Scientia potentia est

Performance Tools Comparison Table

—

by

in Uncategorized

I am evaluating the performance tools for my own use. If you see a wrong entry, please let me know, I’ll be happy to correct it!

Test Program	Number of p-threads?	Number of forks?	Heap usage?	Stack usage?	Performance Effect	Extra notes	MPI Compatibility	Need recompiling?	Portable on Linux	Cache Misses	CPU Time
strace	Yes	Yes	Yes, through `brk`	Yes, through `brk`	Significant performance effect. iallreduce jumped from 79.99us to 238.795us		Yes	No	Yes	No	No
perf	Indirectly: by following the threads (similar to custom assembly)	Indirectly: by following the forks (similar to custom assembly)	Yes	Yes but need to compile with a specific flag.

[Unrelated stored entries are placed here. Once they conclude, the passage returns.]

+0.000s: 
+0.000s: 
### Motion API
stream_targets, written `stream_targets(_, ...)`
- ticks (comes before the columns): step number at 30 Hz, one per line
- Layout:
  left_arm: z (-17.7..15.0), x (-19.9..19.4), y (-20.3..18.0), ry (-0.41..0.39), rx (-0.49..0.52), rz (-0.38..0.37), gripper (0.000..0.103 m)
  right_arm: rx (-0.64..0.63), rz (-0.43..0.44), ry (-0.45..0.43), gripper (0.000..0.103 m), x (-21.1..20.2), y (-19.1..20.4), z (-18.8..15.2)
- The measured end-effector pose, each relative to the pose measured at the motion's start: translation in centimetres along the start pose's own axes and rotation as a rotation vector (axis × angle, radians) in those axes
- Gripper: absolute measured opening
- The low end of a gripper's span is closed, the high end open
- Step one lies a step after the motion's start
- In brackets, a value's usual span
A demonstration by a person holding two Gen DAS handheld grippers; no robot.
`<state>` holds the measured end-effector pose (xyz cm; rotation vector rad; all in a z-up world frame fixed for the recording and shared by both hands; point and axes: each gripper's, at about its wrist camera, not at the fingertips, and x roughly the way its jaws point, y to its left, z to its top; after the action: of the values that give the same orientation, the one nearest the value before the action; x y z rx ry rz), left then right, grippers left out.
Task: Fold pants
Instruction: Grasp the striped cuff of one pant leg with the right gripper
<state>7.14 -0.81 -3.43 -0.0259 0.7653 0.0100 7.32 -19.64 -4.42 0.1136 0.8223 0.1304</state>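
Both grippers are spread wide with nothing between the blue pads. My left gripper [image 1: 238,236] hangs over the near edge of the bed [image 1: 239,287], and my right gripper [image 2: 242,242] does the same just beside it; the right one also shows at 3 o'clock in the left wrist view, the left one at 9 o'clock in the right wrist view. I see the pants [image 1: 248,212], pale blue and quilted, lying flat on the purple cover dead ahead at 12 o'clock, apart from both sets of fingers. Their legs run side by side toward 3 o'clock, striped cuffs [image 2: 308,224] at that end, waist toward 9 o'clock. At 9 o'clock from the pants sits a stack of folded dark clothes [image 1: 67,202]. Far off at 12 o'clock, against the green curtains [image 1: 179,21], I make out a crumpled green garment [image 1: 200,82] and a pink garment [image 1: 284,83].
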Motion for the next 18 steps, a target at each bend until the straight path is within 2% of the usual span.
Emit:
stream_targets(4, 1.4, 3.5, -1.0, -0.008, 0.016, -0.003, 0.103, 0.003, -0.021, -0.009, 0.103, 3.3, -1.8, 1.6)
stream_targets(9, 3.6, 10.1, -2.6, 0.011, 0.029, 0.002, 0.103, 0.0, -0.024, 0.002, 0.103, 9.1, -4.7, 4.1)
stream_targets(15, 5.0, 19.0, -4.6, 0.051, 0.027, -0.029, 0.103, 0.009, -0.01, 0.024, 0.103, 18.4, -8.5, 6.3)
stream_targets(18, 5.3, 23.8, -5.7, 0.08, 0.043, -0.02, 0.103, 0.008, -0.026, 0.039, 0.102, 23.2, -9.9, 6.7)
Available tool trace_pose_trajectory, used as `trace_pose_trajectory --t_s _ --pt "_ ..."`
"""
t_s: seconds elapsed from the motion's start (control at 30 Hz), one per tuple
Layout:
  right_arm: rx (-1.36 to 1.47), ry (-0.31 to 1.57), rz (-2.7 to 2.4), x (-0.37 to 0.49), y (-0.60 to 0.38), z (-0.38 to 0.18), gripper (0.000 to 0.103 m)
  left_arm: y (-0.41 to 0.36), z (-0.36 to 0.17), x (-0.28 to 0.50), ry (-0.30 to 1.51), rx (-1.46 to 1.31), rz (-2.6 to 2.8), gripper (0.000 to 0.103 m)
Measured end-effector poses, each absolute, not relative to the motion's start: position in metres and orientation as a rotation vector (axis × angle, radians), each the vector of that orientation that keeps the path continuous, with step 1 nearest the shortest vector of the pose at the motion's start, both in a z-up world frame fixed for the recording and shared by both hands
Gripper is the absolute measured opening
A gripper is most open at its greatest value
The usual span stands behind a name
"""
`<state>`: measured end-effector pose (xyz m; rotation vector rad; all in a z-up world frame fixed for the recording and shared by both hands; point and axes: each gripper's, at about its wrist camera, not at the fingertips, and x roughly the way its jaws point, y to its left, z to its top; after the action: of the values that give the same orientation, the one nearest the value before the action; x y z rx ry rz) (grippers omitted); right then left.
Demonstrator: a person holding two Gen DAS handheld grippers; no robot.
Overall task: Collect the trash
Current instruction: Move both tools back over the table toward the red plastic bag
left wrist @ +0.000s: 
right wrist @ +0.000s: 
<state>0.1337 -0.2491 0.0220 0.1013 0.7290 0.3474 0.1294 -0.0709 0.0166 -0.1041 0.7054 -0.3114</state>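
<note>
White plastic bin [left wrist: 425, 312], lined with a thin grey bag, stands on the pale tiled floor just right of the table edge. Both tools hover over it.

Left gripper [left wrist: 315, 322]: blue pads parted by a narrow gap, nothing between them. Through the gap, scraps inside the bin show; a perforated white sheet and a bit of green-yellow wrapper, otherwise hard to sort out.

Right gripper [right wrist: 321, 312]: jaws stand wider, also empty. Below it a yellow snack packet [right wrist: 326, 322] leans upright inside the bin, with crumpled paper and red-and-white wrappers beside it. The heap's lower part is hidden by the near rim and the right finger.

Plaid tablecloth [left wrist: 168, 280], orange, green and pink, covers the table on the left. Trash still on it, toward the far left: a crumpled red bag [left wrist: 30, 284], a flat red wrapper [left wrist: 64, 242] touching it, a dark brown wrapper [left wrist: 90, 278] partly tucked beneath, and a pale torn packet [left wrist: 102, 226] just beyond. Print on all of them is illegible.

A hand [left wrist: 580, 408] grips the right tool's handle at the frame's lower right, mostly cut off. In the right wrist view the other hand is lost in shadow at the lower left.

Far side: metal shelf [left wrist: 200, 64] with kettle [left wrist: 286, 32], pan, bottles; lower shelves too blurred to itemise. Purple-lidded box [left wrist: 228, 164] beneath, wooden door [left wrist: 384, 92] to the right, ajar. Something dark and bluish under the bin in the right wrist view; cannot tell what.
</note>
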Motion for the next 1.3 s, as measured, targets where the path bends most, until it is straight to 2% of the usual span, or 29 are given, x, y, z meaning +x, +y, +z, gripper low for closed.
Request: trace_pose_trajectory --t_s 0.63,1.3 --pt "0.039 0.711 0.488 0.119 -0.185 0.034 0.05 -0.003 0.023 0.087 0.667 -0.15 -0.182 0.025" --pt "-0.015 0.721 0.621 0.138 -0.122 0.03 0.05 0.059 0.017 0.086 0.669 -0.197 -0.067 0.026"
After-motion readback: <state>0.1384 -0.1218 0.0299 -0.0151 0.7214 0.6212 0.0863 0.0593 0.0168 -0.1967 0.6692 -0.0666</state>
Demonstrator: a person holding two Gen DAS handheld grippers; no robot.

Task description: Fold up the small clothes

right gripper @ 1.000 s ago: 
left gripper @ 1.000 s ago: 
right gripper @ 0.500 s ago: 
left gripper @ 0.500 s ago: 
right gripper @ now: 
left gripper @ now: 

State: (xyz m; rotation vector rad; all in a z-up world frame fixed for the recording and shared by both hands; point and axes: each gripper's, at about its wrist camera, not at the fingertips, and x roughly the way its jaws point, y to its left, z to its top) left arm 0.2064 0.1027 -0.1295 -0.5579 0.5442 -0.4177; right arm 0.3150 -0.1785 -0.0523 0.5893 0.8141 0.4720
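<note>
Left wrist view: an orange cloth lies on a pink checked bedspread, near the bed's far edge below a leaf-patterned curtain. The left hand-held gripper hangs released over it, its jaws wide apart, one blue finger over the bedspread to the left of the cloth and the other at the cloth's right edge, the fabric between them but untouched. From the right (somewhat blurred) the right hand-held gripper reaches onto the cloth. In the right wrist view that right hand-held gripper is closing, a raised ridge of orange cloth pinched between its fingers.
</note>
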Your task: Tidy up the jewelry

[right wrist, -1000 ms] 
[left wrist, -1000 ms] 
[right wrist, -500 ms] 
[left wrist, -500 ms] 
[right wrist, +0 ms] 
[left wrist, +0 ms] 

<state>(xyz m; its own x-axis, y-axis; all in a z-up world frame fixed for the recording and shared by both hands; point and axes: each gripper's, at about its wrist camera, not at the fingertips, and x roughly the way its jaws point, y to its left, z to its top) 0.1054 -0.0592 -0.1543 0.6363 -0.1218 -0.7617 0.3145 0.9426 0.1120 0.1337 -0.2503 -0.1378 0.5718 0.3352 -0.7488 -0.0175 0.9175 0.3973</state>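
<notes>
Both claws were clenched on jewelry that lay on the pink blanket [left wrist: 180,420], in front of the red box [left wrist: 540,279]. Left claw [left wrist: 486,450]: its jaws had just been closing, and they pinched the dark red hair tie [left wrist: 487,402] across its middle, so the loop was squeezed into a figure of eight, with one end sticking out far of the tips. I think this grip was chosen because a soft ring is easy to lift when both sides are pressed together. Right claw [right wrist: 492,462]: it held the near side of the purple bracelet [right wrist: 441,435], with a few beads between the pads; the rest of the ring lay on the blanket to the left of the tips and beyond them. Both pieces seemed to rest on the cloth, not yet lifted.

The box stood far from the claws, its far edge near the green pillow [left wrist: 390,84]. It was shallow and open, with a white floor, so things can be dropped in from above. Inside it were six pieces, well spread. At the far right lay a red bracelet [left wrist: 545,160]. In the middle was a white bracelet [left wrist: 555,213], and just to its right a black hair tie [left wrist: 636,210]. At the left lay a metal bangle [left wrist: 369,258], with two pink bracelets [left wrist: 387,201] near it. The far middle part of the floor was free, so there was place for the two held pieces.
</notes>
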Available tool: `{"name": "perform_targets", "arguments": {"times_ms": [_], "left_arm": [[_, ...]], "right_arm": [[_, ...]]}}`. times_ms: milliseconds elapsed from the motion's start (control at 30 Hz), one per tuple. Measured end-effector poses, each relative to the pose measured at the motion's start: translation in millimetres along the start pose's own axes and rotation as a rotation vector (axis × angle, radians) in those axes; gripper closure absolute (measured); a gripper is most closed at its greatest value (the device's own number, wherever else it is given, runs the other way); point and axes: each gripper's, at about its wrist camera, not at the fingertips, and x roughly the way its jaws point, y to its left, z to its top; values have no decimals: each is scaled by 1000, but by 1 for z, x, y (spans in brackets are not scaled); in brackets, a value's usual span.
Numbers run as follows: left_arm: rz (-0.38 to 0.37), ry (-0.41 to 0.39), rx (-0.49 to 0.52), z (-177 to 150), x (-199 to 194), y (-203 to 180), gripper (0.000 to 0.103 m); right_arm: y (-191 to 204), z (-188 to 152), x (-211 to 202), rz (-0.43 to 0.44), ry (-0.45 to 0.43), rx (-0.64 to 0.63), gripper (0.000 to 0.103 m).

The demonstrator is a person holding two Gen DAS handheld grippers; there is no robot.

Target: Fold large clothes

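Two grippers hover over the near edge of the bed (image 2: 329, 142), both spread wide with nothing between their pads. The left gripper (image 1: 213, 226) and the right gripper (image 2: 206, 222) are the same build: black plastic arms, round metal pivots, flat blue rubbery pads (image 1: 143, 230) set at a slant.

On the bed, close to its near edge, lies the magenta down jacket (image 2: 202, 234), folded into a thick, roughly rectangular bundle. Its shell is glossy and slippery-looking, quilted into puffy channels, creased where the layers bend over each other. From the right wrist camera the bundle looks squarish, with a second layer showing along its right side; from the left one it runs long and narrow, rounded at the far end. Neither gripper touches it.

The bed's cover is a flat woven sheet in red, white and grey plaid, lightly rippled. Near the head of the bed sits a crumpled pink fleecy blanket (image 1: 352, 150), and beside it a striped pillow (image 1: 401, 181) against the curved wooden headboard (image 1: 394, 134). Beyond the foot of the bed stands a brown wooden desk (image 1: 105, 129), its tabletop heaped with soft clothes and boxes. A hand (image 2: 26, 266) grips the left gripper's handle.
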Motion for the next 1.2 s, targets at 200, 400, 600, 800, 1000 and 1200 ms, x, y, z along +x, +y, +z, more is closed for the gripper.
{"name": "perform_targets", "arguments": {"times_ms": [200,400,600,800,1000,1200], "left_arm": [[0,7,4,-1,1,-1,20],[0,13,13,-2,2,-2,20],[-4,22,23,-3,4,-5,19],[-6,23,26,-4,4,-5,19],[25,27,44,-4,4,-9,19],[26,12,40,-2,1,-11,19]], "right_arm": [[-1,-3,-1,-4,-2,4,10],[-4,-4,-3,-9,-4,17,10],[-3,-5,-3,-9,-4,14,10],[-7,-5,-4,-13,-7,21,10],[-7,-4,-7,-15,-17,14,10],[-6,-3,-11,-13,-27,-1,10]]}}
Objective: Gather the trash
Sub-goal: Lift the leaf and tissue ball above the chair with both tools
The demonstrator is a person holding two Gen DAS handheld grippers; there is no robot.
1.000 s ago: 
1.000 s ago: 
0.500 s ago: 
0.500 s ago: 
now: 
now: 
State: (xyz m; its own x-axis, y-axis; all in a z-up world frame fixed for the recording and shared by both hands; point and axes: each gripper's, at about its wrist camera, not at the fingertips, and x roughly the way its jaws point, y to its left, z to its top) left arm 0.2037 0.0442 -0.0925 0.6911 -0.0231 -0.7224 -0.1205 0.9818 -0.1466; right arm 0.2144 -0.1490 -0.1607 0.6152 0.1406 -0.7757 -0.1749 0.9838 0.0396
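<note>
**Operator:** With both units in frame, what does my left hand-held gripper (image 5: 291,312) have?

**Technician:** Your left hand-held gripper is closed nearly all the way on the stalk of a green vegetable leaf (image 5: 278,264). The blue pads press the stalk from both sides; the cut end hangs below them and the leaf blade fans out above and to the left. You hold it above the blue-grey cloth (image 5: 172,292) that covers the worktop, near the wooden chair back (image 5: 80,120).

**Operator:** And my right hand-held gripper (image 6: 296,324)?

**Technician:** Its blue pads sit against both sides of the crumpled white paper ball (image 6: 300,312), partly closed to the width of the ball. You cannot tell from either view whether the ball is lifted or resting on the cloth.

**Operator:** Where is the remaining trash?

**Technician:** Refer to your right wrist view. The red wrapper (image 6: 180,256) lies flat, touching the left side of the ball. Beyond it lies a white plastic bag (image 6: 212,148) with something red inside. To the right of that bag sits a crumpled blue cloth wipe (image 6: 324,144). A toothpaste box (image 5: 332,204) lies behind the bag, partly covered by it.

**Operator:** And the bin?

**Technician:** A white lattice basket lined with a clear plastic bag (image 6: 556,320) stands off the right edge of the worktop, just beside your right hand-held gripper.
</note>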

See Stack Traces		Link. Also, it can measure number of context switches. Check this link for all capabilities.	Yes	No	No, depends on the CPU registers.	Yes	Yes
valgrind	In theory yes, but couldn’t achieve in practice	Yes, through results (number of output headers)	Yes	It reports the results, but they were wrong. I tested 110 times, and it couldn’t measure the stack size. Also, the measuremets are based on snapshots. So, maybe it just skips the part where the stack is used.	Significant.	Official documentation = “However, the simulations are basic and unlikely to reflect the behaviour of a modern machine”	Yes	No	Yes	Yes	Yes
gdb	Yes with script.	Yes with script.	Yes	Yes			Yes	Yes	No	No	No
gperftools	No (couldn’t find)	Indirectly yes, it creates files for every fork.	Yes.	No (couldn’t find)	It runs a stop-the-world sampler. In other words, it periodically stops the program being profiled to collect information.	libtcmalloc raises error with large allocations	Yes	Yes	?	?	?
pmap	See extra notes	See extra notes	See extra notes	See extra notes	See extra notes	I thought this might be useful. However, the problem is that we cannot use this tool while running the program, but only externally. Therefore, this becomes unpractical.		?	?	?	?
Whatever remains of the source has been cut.